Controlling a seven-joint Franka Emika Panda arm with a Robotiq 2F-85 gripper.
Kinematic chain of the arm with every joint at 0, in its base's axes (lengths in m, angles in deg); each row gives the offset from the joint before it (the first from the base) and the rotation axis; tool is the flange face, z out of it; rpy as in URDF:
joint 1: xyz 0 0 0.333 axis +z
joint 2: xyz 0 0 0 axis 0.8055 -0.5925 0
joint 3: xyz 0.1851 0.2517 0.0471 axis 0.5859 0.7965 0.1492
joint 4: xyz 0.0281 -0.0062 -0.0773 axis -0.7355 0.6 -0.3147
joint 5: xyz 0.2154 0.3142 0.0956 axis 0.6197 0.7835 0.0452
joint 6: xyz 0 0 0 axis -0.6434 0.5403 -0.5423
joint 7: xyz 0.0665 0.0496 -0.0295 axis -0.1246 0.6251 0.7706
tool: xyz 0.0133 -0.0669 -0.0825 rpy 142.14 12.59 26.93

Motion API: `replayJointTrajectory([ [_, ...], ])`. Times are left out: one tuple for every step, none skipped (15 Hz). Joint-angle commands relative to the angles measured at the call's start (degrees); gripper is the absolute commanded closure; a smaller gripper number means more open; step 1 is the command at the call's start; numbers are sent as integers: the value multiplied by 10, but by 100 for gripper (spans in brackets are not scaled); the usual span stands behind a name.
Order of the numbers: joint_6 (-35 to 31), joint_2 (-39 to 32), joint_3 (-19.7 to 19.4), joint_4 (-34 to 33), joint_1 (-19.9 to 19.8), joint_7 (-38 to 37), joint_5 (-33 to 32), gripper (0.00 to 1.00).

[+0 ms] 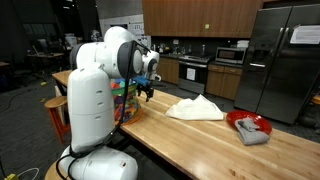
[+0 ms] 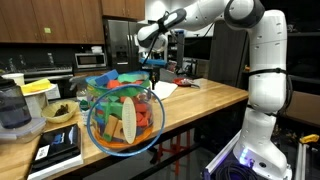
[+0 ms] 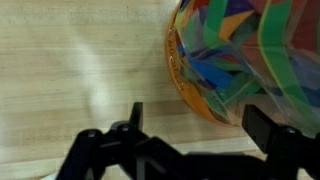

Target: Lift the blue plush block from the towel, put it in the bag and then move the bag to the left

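The bag (image 2: pixel 122 115) is a see-through plastic bag full of multicoloured pieces, standing near the wooden table's end. It is partly hidden behind the arm in an exterior view (image 1: pixel 126 100). It fills the upper right of the wrist view (image 3: pixel 240 50). My gripper (image 3: pixel 195 112) is open and empty, hovering just above the bag's rim, and shows in both exterior views (image 1: pixel 148 88) (image 2: pixel 155 65). The white rumpled towel (image 1: pixel 195 108) lies mid-table with nothing blue on it. I cannot pick out the blue plush block among the coloured pieces.
A red bowl (image 1: pixel 248 122) sits on a small grey cloth (image 1: pixel 256 134) past the towel. The wooden table (image 1: pixel 190 145) runs long. A kitchen counter with a blender (image 2: pixel 12 108) and dishes stands beside the bag's end.
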Motion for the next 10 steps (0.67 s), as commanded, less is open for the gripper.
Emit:
replayJointTrajectory([
  [25, -30, 3, -53, 10, -18, -2, 0],
  [27, -36, 3, -61, 12, -21, -1, 0],
  [30, -41, 3, -69, 14, -23, 0, 0],
  [32, -45, 2, -75, 15, -23, 0, 0],
  [33, -48, 2, -81, 16, -24, 1, 0],
  [32, -51, 1, -85, 17, -25, 1, 0],
  [30, -54, 0, -87, 17, -27, 1, 0],
  [25, -54, -2, -87, 16, -29, 1, 0],
  [18, -55, -3, -86, 15, -31, 1, 0],
  [2, -53, -7, -82, 14, -36, -1, 0],
])
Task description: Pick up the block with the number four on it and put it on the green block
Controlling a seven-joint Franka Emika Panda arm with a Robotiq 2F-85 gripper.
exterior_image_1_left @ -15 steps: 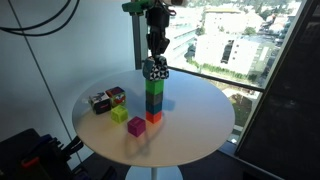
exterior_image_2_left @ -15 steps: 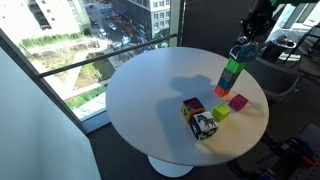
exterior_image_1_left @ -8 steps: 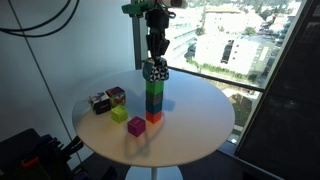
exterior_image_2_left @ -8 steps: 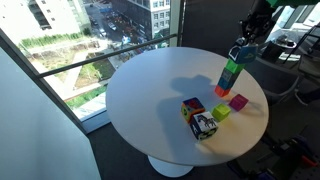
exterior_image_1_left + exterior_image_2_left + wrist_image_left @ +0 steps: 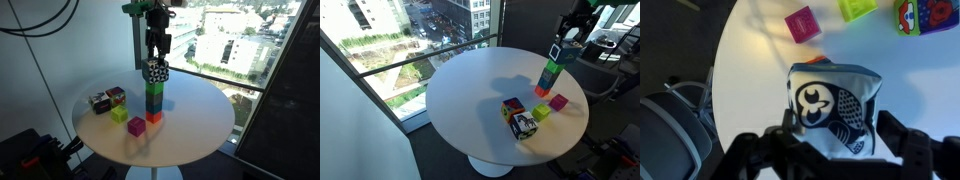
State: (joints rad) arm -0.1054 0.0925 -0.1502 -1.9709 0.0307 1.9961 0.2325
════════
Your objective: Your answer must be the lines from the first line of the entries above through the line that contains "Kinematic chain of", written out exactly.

Task response:
Controlling a seven-joint Franka Emika Panda arm with a Robotiq 2F-85 gripper.
Kinematic chain of the arm with every joint at 0, in its base's axes (lengths in m, angles in deg); each row gives the offset from the joint before it (the first from the base) and the rotation axis; tool is the flange face, z out of it; rpy as in URDF:

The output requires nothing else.